The intention of therapeutic hypothermia is to reduce the inflammation and neurone loss after the acute hypoxic injury. It reduces the risk of cerebral palsy, developmental delay, learning disability, blindness and death.
Neonatal jaundice
Jaundice describes the condition of abnormally high levels of bilirubin in the blood. Red blood cells contain unconjugated bilirubin. When red blood cells break down, they release unconjugated bilirubin into the blood. Unconjugated bilirubin is conjugated in the liver. Conjugated bilirubin is excreted in two ways: via the biliary system into the gastrointestinal tract and via the urine.
Physiological Jaundice
There is a high concentration of red blood cells in the fetus and neonate. These red blood cells are more fragile than normal red blood cells. The fetus and neonate also have less developed liver function.

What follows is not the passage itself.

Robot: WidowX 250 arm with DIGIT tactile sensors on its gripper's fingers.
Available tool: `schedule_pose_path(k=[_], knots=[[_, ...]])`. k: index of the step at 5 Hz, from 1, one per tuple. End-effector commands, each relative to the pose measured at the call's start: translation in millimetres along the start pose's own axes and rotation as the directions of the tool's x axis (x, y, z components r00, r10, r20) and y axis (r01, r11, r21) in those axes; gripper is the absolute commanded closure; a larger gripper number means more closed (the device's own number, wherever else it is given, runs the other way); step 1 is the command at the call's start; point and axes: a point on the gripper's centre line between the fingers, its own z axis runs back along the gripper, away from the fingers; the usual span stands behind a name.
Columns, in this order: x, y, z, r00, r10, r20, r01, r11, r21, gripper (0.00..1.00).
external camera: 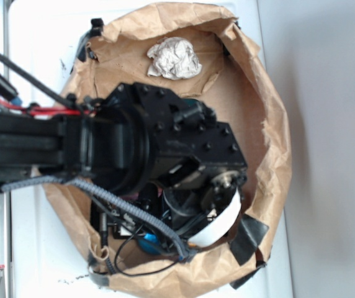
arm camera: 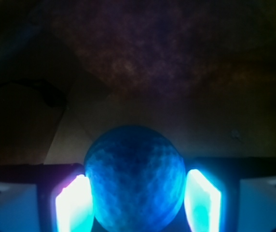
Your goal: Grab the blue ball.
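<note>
- Blue ball (arm camera: 134, 179): seated between the gripper (arm camera: 137, 197) pads, touching both, apparently clamped for lifting.
- Brown paper liner (external camera: 252, 105): beneath ball.
- White paper wad (external camera: 174, 58): well apart from ball, untouched.

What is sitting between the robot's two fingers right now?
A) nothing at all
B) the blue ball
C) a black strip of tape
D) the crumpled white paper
B: the wrist view shows the blue ball right between the gripper fingers, one on each side, while the crumpled white paper lies away from the arm at the far edge of the brown paper.
</note>
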Motion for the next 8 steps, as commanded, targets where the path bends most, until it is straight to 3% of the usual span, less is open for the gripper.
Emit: schedule_pose_path(k=[1, 2, 3, 4, 5, 6, 7, 8], knots=[[7, 6, 24, 1.0, 0.002, -0.004, -0.001, 0.989, 0.147, 1.0], [10, 5, 32, 0.998, 0.065, -0.026, -0.057, 0.972, 0.227, 1.0], [10, 9, 50, 0.957, 0.289, -0.03, -0.259, 0.895, 0.362, 1.0], [9, 10, 72, 0.861, 0.508, 0.021, -0.469, 0.778, 0.417, 1.0], [9, 6, 90, 0.701, 0.706, 0.101, -0.684, 0.627, 0.372, 1.0], [7, 2, 97, 0.631, 0.766, 0.127, -0.754, 0.565, 0.335, 1.0], [5, -5, 111, 0.563, 0.808, 0.174, -0.802, 0.483, 0.353, 1.0], [7, -6, 107, 0.577, 0.802, 0.156, -0.798, 0.513, 0.315, 0.0]])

Fetal red blood cells break down more rapidly than normal red blood cells, releasing lots of bilirubin. Normally this bilirubin is excreted via the placenta, however at birth the foetus no longer has access to a placenta to excrete bilirubin. This leads to a normal rise in bilirubin shortly after birth, causing a mild yellowing of skin and sclera from 2 – 7 days of age. This usually resolves completely by 10 days. Most babies remain otherwise healthy and well.